» WHAT NEEDS TO BE DONE
The following listing has lines to check for the word "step"; give only the number of lines that contain it.

» THE DATA

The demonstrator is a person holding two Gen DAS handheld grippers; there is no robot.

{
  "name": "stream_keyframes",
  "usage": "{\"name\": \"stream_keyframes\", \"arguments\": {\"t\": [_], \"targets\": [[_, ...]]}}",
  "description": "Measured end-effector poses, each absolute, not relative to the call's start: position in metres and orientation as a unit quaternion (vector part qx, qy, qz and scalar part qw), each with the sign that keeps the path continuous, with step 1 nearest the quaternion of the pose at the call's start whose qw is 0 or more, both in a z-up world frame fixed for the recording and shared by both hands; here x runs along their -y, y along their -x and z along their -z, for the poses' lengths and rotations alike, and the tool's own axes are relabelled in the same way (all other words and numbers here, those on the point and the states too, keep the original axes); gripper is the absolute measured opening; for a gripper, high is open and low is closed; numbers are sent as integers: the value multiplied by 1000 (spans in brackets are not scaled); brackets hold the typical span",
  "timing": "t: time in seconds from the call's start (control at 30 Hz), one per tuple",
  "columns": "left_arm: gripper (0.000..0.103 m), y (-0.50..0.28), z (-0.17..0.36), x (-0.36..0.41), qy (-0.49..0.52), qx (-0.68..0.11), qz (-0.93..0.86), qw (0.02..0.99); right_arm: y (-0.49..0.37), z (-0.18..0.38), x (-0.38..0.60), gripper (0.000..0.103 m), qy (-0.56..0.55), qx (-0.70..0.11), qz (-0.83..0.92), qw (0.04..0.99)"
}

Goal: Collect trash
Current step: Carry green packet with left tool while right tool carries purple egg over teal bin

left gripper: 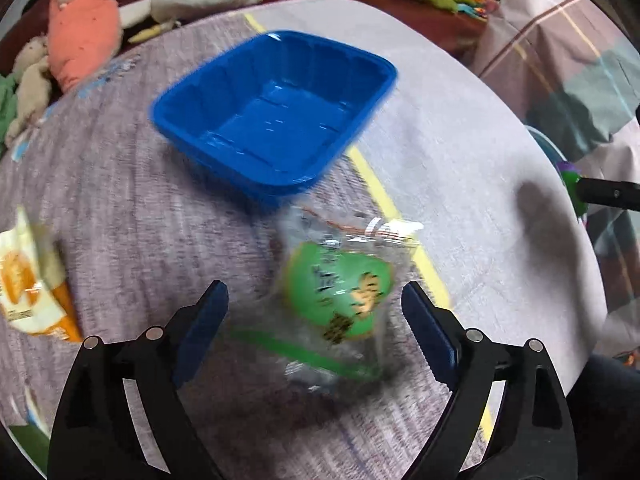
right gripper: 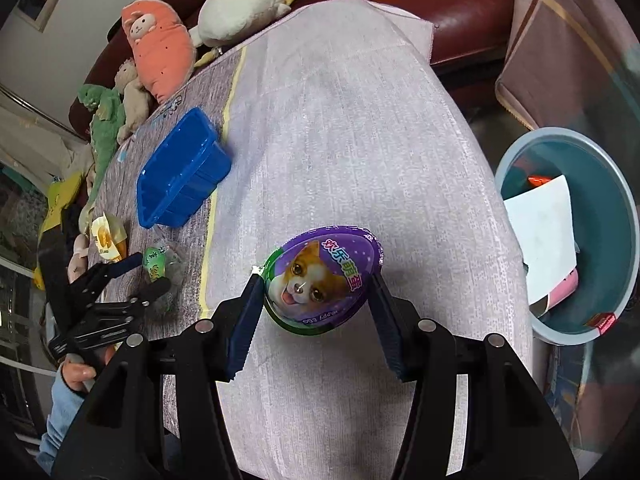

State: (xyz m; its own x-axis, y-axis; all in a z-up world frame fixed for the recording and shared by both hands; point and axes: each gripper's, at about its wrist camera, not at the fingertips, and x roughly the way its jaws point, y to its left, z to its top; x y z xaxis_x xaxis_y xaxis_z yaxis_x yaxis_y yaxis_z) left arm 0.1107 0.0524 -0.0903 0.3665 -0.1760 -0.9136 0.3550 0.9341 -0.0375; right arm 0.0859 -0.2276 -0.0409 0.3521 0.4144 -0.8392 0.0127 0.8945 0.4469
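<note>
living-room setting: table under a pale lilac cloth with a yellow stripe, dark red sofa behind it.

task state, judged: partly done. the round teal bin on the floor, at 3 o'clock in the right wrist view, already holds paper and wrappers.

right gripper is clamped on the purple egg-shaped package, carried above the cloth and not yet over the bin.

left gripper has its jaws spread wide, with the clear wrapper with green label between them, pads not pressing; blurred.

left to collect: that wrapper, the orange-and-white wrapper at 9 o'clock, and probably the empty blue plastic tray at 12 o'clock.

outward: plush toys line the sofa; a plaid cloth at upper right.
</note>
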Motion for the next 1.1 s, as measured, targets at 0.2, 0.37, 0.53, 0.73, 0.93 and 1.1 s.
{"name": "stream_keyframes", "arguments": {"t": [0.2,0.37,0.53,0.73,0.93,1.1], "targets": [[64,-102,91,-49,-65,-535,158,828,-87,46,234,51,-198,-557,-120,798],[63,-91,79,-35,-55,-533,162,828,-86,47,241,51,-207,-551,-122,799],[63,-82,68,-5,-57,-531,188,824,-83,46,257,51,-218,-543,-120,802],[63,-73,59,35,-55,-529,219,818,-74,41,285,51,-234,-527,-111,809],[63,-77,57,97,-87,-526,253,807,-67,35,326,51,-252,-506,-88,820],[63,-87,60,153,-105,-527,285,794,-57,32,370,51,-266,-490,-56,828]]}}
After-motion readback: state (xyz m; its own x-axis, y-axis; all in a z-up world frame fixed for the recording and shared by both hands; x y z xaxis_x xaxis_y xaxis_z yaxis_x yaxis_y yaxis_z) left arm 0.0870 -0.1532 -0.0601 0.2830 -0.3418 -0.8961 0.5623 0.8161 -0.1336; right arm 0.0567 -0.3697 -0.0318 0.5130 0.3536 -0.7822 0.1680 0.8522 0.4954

» EXERCISE OUTPUT
2